# PROBLEM
Please return, with no alterations, the lines below from the very first through the one that contains "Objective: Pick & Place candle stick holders".

# EXERCISE DATA
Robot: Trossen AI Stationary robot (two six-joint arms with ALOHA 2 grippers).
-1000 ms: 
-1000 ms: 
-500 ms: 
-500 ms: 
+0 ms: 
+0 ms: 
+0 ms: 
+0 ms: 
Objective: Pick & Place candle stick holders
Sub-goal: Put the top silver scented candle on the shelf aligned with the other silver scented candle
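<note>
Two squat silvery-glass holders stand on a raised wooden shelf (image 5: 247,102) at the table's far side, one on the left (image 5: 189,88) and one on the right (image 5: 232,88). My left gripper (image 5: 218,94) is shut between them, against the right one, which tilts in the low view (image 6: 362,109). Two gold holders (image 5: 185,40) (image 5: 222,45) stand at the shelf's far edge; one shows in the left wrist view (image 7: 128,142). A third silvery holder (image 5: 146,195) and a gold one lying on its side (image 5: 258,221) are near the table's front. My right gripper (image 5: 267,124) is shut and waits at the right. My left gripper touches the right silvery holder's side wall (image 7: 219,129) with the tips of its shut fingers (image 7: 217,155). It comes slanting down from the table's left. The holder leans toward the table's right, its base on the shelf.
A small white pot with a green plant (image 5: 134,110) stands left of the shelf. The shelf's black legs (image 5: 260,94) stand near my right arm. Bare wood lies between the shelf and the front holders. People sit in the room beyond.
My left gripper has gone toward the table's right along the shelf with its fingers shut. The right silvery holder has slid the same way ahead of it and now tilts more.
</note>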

# THE ANSWER
Robot: Trossen AI Stationary robot (two six-joint arms with ALOHA 2 grippers).
-1000 ms: 
-1000 ms: 
-500 ms: 
-500 ms: 
+0 ms: 
+0 ms: 
+0 ms: 
+0 ms: 
Objective: Pick & Place candle stick holders

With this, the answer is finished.